A órbita baixa terrestre está a ficar cada vez mais congestionada, com a Starlink a representar cerca de dois terços dos satélites operacionais. Outros projetos, como as constelações de internet chinesas, planeiam lançar milhares de veículos adicionais. Esta densificação torna essencial uma gestão proativa das trajetórias para evitar acidentes.

A frota Starlink é reconhecida pela sua fiabilidade, com apenas dois satélites atualmente fora de serviço em órbita. No entanto, a SpaceX deseja garantir uma desorbitação rápida em caso de falha, especialmente face a manobras não coordenadas de outros operadores. Estas ações contribuem para manter um ambiente espacial seguro para todas as atividades.
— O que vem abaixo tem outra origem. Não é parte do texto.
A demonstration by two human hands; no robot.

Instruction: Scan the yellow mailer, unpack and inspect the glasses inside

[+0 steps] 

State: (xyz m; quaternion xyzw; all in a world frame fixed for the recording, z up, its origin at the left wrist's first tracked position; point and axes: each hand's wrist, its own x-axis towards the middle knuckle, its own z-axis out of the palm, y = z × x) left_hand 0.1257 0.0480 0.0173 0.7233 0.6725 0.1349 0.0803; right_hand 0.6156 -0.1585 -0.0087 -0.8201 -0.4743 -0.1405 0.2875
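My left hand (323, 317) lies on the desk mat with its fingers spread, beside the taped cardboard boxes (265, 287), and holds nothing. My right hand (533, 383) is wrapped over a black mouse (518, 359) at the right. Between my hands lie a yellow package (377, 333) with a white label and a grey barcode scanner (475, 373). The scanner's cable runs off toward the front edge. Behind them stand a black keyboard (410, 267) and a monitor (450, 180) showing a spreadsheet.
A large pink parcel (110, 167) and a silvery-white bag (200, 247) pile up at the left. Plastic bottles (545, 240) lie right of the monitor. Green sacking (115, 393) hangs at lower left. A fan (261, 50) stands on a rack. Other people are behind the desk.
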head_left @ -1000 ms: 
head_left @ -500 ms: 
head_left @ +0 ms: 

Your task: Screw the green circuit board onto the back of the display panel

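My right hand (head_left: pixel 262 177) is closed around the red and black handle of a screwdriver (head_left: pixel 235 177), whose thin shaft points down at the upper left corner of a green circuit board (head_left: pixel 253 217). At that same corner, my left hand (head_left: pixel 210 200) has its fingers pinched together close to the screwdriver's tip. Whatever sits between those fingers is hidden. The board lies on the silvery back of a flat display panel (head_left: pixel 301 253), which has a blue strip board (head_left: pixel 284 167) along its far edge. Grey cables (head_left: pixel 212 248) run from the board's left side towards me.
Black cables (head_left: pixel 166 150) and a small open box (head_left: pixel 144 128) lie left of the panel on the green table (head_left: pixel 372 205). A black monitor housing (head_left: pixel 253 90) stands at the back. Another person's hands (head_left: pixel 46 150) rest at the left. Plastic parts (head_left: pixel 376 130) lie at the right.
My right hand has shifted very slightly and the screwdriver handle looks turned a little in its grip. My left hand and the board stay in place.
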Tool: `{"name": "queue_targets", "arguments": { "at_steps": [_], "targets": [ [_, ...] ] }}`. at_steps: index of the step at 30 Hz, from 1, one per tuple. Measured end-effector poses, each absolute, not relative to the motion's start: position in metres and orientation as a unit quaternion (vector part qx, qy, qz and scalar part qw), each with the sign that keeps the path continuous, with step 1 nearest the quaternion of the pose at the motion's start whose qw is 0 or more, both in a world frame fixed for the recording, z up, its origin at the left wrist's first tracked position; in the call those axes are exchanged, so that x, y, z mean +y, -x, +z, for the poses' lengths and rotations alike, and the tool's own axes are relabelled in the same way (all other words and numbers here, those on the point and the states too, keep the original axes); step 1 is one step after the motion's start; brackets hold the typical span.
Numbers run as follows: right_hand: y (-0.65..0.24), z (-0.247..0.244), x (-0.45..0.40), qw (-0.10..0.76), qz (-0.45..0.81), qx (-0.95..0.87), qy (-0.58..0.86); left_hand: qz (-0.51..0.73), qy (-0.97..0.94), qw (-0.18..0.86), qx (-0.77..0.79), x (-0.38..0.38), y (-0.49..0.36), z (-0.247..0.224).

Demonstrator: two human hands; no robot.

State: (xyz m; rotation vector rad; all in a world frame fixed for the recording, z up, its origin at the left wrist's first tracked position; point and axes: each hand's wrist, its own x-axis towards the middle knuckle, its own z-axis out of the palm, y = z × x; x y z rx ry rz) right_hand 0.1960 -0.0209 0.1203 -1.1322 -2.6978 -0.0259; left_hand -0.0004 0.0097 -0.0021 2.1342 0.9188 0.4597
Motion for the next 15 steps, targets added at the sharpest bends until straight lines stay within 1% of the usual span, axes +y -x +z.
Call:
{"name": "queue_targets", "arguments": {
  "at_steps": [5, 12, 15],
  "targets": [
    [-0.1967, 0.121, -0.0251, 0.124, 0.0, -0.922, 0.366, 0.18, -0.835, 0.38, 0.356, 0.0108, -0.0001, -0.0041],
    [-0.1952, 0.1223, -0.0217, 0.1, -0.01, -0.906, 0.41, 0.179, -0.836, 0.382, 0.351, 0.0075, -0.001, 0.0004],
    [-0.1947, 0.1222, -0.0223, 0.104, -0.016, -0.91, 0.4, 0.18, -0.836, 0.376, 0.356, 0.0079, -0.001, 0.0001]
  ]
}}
A longo prazo, esta adaptação poderá servir de modelo para outras constelações, à medida que a exploração da órbita baixa se intensifica. As lições retiradas desta migração ajudarão talvez a conceber estratégias sustentáveis para o futuro do espaço.

O ciclo solar e os seus efeitos na atmosfera terrestre


O Sol conhece variações regulares da sua atividade, com um ciclo que dura cerca de 11 anos. Durante as fases de máximo, emite mais radiação e partículas, o que aquece e densifica as camadas superiores da atmosfera terrestre. Em contrapartida, durante os mínimos, a atmosfera arrefece e afina, modificando as condições em órbita.

Estas mudanças atmosféricas têm um impacto direto nos satélites em órbita baixa. Uma atmosfera mais espessa aumenta o arrasto, desacelerando os veículos espaciais e acelerando a sua descida para a Terra. Inversamente, uma atmosfera rarefeita prolonga a sua duração de vida orbital, necessitando por vezes de ajustes para assegurar uma desorbitação controlada.

Os operadores de satélites monitorizam de perto estes ciclos para otimizar as missões. Ao antecipar os períodos de fraca atividade solar, podem planear manobras como a da Starlink, visando manter órbitas estáveis e seguras. Esta compreensão científica ajuda a prevenir os riscos ligados aos detritos espaciais.

Para além dos satélites, o ciclo solar influencia também as comunicações e a meteorologia espacial. Os estudos realizados por instituições como a NASA ou a ESA permitem prever melhor estes fenómenos, essenciais para as tecnologias modernas dependentes do espaço.